Victoria Kent Siano (March 6, 1891 – September 25, 1987) was a Spanish lawyer and republican politician.

Contents

  • 1 Biography
  • 2 Political life
  • 3 Opposition to women's suffrage[2]
  • 4 Spanish Civil War
  • 5 Second World War
  • 6 Exile
  • 7 Works
  • 8 Bibliography
  • 9 References
  • 10 External links

Biography

Born in Málaga, she was affiliated to the Radical Socialist Republican Party and came to fame in 1930 for defending – at a court martial – Álvaro de Albornoz, who would shortly afterwards go on to become minister of justice and later the future president of the Republican government in exile (1947 to 1949 and 1949 to 1951). She became a member of the first Parliament of the Second Spanish Republic in 1931. That same year, the President of the Republic, Niceto Alcalá-Zamora, appointed her Director General of Prisons, a post she held until 1934, and she actively continued the reforms in the prison service that had been started by Concepción Arenal.

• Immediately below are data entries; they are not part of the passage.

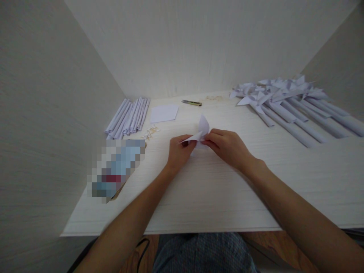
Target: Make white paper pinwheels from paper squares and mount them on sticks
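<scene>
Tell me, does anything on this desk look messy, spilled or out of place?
Little stands out. Small paper scraps lie loose beside the rolled paper tubes, and a cutter lies at the back. The pinwheels lie in a loose heap. Both hands, left hand and right hand, pinch a folded paper.

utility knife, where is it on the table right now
The utility knife lies at the table's far edge near the back wall, just right of the flat paper sheet and beyond both hands.
</scene>
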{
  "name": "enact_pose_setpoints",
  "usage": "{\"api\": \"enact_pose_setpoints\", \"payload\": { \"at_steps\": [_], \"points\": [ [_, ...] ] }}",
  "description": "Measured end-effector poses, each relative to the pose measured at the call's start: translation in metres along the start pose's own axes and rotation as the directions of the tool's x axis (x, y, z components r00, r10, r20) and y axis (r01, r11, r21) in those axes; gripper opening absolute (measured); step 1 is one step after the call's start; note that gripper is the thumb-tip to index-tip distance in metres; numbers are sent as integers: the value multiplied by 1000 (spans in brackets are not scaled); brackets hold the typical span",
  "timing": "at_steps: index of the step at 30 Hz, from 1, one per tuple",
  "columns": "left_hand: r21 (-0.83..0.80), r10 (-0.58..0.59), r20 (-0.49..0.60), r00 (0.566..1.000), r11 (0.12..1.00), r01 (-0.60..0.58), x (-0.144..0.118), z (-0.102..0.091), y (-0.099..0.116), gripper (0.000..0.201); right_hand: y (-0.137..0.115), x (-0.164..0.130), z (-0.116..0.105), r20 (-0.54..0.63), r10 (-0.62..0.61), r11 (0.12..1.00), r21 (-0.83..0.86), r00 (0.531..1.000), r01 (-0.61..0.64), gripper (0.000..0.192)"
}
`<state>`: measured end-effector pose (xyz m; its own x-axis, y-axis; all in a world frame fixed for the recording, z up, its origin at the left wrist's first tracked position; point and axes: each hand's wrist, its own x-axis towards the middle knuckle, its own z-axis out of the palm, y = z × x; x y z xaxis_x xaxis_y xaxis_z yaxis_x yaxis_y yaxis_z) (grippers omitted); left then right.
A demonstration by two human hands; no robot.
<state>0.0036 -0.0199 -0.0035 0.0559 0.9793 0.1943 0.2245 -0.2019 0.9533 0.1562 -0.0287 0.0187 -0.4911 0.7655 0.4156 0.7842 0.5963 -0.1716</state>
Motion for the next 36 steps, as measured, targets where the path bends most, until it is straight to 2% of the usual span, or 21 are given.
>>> {"api": "enact_pose_setpoints", "payload": {
  "at_steps": [5, 10, 16, 19, 26, 32, 36],
  "points": [
    [-47, -22, -4, 1000, 999, 22, 0, 0, 1, 15, 5, -2, 5, -90, -8, 966, 258, 996, 31, 18],
    [-34, -1, 18, 1000, 999, 1, 0, 0, -1, 15, 7, -1, 9, -149, 58, 927, 375, 987, 2, 16],
    [-42, 9, 37, 999, 999, -7, -1, 0, -5, 16, 4, 0, 9, -146, 123, 885, 464, 982, -42, 11],
    [-49, 15, 34, 999, 999, -13, -1, 1, -5, 17, 2, 1, 11, -105, 159, 850, 520, 982, -82, 8],
    [-34, 5, 19, 1000, 999, -4, 0, 2, -4, 16, -3, 3, 14, -91, 177, 874, 472, 980, -114, 8],
    [35, 23, -20, 1000, 999, -22, 0, 2, -3, 15, -6, 2, 16, -130, 179, 889, 445, 975, -104, 6],
    [48, 37, 5, 999, 998, -37, 0, 2, -2, 17, -4, 3, 17, -105, 167, 889, 446, 980, -104, 9]
  ]
}}
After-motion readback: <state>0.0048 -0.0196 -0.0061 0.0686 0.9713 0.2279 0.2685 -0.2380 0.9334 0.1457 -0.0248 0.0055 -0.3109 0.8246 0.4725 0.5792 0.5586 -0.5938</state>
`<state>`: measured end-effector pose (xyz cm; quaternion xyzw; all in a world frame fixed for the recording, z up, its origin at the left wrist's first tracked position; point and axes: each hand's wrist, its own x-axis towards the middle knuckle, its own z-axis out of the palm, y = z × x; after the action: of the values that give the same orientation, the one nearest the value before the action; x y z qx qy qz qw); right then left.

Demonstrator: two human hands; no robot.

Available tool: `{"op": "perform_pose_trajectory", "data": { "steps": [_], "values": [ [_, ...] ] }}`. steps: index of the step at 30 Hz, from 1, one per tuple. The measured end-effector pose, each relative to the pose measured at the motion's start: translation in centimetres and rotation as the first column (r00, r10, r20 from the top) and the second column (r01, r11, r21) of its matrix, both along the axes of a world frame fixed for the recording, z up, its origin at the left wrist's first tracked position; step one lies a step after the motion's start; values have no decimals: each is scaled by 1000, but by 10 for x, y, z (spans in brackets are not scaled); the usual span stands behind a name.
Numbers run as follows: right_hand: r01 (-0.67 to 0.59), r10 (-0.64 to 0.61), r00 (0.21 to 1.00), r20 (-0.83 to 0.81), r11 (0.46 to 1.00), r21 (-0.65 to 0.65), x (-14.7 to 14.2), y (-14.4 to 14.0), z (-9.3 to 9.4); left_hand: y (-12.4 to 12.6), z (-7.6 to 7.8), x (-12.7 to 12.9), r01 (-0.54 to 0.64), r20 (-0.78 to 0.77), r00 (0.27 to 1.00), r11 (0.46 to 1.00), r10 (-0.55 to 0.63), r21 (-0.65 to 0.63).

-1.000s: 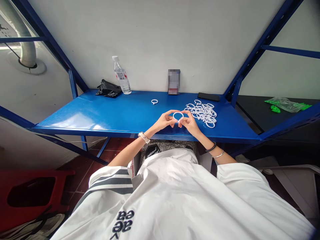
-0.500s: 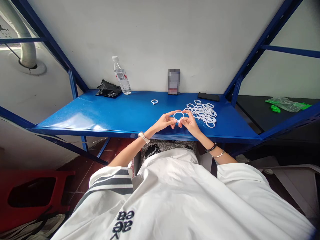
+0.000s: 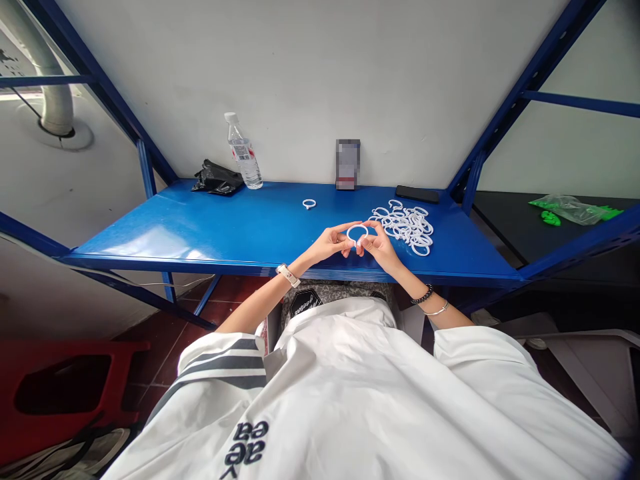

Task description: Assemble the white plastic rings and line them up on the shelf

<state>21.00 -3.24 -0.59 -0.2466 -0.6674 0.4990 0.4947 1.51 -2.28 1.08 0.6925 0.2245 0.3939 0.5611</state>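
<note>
A white plastic ring [image 3: 357, 227] is held up over the front edge of the blue table [image 3: 240, 227]. My left hand [image 3: 327, 245] pinches its lower left side between thumb and fingers. On the other side, my right hand [image 3: 381, 248] pinches the ring at its lower right. The fingertips partly cover the bottom of the ring, where its two ends appear to meet. Just beyond my right hand lies a pile of similar white rings [image 3: 411, 225]. A single white ring [image 3: 309, 203] rests by itself farther back, left of my hands.
Along the wall stand a water bottle [image 3: 245, 157] and an upright phone [image 3: 348, 165]. A black plastic bag [image 3: 217, 179] lies beside the bottle, and a dark flat phone [image 3: 417, 194] behind the pile. Blue frame posts [image 3: 470, 180] rise at both ends.
The gap at the bottom of the held ring looks narrower, with my fingertips slightly closer together there. The pile and the single ring have stayed where they were.
</note>
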Motion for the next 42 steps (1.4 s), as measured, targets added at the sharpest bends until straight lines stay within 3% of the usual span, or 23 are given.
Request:
{"op": "perform_pose_trajectory", "data": {
  "steps": [21, 42],
  "values": [
    [-35, 34, 995, 97, 999, 4, 1, 0, -1, 1, -2, 2, -58, 24, 998, 998, 58, -22],
    [-36, 36, 998, 54, 999, 7, 0, 1, -2, -1, 1, 0, -38, -10, 999, 999, 38, 15]
  ]
}}
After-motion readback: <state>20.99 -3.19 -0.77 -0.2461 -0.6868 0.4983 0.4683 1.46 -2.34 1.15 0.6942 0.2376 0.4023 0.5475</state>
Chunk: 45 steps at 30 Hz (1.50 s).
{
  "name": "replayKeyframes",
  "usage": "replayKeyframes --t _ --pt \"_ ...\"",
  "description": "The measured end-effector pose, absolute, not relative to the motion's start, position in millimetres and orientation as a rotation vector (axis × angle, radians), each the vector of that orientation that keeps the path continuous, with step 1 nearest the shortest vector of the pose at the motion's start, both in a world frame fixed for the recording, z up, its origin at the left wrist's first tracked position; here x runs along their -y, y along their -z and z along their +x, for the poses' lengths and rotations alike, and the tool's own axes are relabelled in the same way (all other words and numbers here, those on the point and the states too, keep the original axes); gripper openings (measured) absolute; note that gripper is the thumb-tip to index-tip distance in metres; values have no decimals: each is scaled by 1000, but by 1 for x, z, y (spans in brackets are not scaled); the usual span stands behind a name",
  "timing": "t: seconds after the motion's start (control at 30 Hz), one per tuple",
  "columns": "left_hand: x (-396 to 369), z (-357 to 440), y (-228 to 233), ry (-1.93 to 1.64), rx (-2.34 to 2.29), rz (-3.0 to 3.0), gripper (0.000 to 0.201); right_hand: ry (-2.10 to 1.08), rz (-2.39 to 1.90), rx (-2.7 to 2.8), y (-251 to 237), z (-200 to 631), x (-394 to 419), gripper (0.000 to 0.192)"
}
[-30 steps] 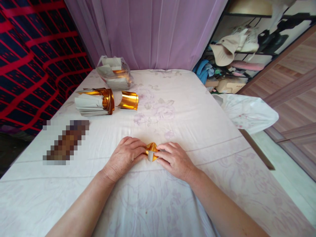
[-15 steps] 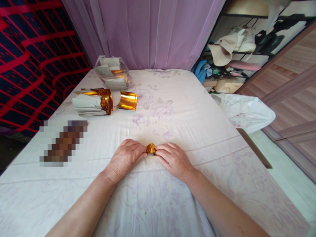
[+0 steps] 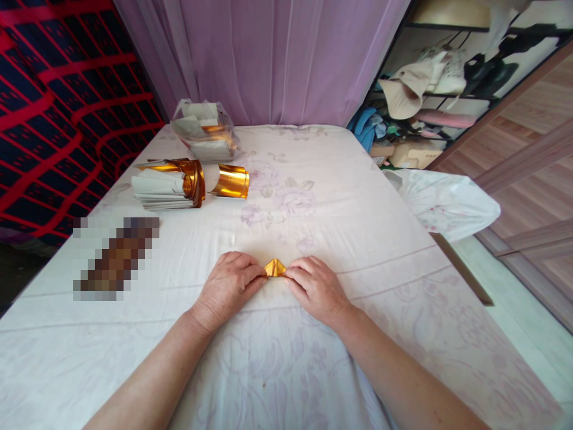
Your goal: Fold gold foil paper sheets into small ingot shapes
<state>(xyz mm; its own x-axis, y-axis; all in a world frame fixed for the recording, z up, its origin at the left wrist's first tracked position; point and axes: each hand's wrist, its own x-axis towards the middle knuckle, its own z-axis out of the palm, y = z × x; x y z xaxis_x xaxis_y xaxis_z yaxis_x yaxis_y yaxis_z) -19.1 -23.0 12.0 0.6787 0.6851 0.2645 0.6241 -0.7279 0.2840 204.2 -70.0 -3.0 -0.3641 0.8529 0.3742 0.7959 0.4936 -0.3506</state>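
Head view: gold paper [image 3: 274,268] seemingly pinched between hands [image 3: 230,283]

The folded foil piece [image 3: 274,268] lies on the bed [image 3: 358,227], near its front middle, between the left hand [image 3: 228,286] and the right hand [image 3: 317,288]. The fingers [image 3: 255,276] of both hands touch it from the two sides. Far behind it, on the left part of the bed, lies a stack of foil sheets [image 3: 166,184], and just to the right of the stack stands a foil roll [image 3: 231,181]. Behind these two, close to the curtain [image 3: 268,60], sits a plastic bag [image 3: 206,131]. A shelf [image 3: 447,77] stands to the right of the bed, behind it.
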Motion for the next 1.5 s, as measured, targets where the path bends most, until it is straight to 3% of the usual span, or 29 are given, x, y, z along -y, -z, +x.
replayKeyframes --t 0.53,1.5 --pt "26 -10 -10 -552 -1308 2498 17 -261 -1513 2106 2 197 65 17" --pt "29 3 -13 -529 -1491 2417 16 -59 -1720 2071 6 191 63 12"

Kent was against giving women the right to vote immediately, arguing that, as Spanish women lacked at that moment social and political education enough to vote responsibly, they would be very much influenced by the Catholic priests, damaging left wing parties. She had a controversy about this subject with another feminist in the parliament, Clara Campoamor. This caused her certain unpopularity and, when women were given right to vote, she lost her seat – as she had predicted – to the conservative majority in 1933.

After the Spanish Civil War, Kent went into exile in Mexico, but soon moved on to the United States. In New York City she published the Ibérica review from 1954 to 1974,[1] which featured news for Spanish people exiled in the United States. She died in New York in 1987. Crane and Kent are buried alongside each other at Umpawaug Cemetery, Redding, Connecticut.

Colleges in Málaga, Fuenlabrada, Marbella, Torrejón de Ardoz (Instituto de Educación Secundaria Victoria Kent), and a railway station in her home town of Málaga, have been named after her.

Political life

Shortly after her arrival in Madrid, she joined the Asociación Nacional de Mujeres Españolas y la Juventud Universitaria Femenina (a women's rights organization), directed by Maria Espinosa de los Monteros. She represented this entity at a conference in Prague in 1921. After affiliating the Radical Socialist Republican Party, she was elected as a member of the Parliament of the Republican-Socialist Conjunction of the Republican Court in 1931. In the election on February 16, 1936, Victoria Kent was elected member of the Parliament in Jaen, for the Republican Left, which was a part of the Popular Front. She was also Vice President of the Lyceum Club, since 1926.